• **Prompt**
Search each line below for "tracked", then return the lines where it appears.

(Extracted material Opens)

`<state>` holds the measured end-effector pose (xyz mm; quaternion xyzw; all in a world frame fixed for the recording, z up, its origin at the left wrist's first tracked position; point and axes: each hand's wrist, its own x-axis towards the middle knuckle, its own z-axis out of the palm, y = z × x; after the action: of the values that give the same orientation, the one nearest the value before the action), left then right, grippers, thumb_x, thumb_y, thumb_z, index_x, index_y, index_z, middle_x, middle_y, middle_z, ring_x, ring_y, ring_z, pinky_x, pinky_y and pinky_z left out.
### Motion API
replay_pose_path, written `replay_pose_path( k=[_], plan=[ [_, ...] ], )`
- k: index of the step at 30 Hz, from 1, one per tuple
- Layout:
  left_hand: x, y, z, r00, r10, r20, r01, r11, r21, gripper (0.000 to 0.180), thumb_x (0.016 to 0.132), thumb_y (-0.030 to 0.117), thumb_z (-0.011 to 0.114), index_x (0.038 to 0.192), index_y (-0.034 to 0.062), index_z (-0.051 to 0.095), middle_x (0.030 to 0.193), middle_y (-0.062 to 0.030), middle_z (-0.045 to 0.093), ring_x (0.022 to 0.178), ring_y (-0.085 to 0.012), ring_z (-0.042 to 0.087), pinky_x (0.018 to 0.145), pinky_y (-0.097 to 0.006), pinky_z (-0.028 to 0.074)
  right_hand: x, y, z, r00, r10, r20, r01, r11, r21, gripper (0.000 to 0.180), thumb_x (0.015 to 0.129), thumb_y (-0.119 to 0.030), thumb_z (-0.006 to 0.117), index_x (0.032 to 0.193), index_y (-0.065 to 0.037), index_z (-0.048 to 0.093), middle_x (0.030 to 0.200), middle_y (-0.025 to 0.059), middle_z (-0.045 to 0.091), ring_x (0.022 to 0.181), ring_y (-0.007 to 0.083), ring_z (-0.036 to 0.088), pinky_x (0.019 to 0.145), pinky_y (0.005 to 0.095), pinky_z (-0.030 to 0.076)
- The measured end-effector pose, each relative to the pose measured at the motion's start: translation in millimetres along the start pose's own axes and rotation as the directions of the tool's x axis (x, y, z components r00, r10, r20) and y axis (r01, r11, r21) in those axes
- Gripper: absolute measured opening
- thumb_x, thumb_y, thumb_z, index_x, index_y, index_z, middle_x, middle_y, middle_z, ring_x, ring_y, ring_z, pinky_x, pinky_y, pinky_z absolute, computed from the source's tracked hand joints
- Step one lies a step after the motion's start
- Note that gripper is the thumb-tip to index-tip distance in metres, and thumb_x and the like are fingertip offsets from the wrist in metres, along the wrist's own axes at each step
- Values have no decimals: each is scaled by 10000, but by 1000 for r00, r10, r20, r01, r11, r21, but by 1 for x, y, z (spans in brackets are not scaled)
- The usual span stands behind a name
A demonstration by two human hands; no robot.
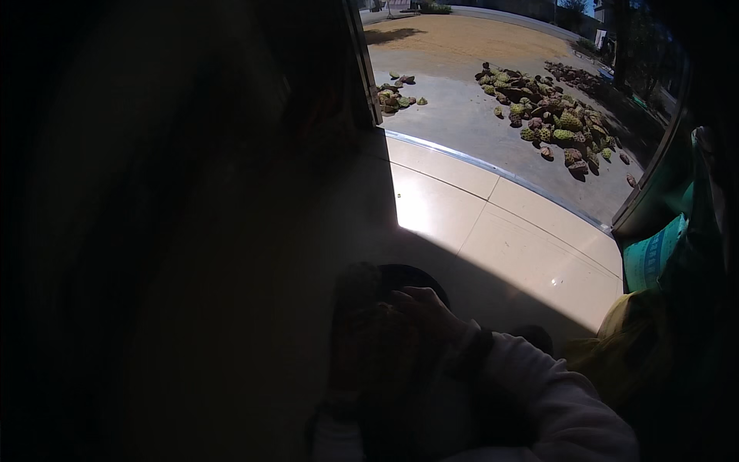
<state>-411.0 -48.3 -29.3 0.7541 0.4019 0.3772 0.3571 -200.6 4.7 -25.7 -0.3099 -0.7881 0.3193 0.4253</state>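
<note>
Deep shade covers the lower middle. My right hand (427, 310) reaches in from the lower right, its fingers bent inward; whatever they hold is lost in the dark. A dark band (479, 350) circles that wrist below a pale sleeve (550, 393). Behind the hand shows the curved rim of a dark round container (422, 273). To the hand's left is a dim, blurred shape (358, 279) that I cannot make out. Part of a pale left cuff (339, 435) shows at the lower edge, but my left hand's fingers are hidden in darkness.
Beyond the metal door sill (493, 167), green and brown lotus pods (566, 115) lie heaped, with a smaller pile (394, 98) at left. Yellow grain (469, 38) covers the ground farther back. A green sack (654, 254) and a yellowish sack (627, 323) stand at right. Pale tiles (500, 239) catch sunlight.
</note>
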Motion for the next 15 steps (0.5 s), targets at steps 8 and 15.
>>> replay_pose_path(
  k=[8,15],
  plan=[
    [16,-10,5,847,-461,-265,228,765,-602,413,861,111,699,1239,49,546,1187,-90,591,1107,-200,575,954,-327,481,7,12,-17,839,522,153,-482,584,653,231,966,-233,576,1019,-16,634,816,43,639,708,118,608,625,260,496],
    [24,-1,10,871,-301,-388,169,925,-339,349,787,53,763,1105,34,619,1061,-64,640,993,-156,610,874,-292,499,7,-13,7,864,502,37,-503,859,96,439,904,-396,653,806,32,656,649,116,610,603,131,581,569,306,456]
  ],
)
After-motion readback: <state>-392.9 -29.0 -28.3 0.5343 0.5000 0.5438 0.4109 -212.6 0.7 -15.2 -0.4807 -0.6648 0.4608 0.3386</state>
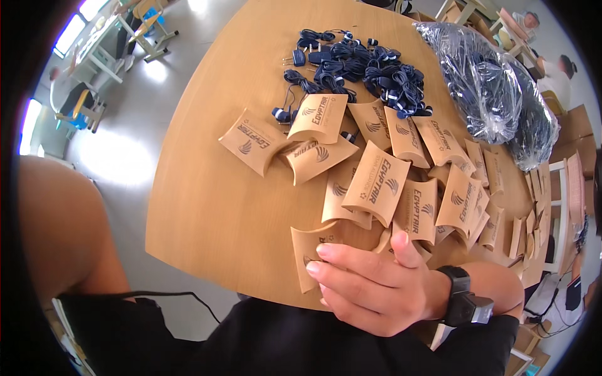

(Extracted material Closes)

• **Task response**
`<state>` holds the measured end-effector pose (xyz mm; quaternion xyzw; all in a world frame fixed for the recording, z up, its origin at the left wrist's first tracked position; point and axes: each hand's wrist, its own x-axis towards the middle knuckle, its own z-axis out of the palm, y = z × x; after the action: of the values that give the same orientation, the one nearest the value before the action), left then right, grippers, thumb_x, thumb_y, thumb_z, index_x, index_y, index_z, middle_x, middle_y, middle_z, ring_x, ring_y, ring_z, pinky_x, pinky_y and pinky_z left out.
- thumb_x, thumb_y, thumb_z, index_x, index_y, index_z, middle_x, middle_y, middle_z, ring_x, ring_y, ring_z, pinky_x, pinky_y, pinky_z absolute, computed from the source's tracked hand joints

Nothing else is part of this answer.